§ WHAT THE TASK REQUIRES:
Copy out exactly the lines below that run from the one holding "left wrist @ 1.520" to the one holding "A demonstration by", keeping both of those lines and no others.

*** Begin section ***

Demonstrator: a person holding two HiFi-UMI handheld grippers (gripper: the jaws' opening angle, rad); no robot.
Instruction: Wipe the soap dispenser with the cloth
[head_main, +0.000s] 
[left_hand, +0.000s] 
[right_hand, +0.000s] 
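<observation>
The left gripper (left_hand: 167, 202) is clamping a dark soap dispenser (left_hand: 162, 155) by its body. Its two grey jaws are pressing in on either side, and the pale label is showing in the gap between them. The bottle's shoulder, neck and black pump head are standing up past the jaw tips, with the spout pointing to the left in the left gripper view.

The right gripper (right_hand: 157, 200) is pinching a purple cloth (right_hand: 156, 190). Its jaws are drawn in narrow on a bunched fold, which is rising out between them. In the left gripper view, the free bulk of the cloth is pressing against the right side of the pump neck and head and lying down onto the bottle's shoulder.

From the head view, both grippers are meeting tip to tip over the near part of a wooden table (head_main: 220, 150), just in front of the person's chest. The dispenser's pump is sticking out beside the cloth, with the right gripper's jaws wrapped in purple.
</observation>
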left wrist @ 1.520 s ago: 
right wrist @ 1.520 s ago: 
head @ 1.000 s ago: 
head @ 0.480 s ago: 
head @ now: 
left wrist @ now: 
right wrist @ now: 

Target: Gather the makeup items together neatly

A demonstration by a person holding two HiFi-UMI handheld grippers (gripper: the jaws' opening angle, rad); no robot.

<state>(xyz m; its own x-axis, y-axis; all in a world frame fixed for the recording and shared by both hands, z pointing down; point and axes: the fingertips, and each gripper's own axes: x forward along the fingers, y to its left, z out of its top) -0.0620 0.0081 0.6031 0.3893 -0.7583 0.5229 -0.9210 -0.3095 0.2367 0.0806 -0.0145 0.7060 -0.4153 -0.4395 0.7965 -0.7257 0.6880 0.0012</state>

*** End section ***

§ EXERCISE OUTPUT:
left wrist @ 1.520 s ago: 
right wrist @ 1.520 s ago: 
head @ 1.000 s ago: 
head @ 0.480 s ago: 
head @ now: 
left wrist @ now: 
right wrist @ now: 

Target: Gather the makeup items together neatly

A demonstration by a person holding two HiFi-UMI handheld grippers (gripper: the jaws' opening angle, rad); no robot.

This concludes the response to the exercise.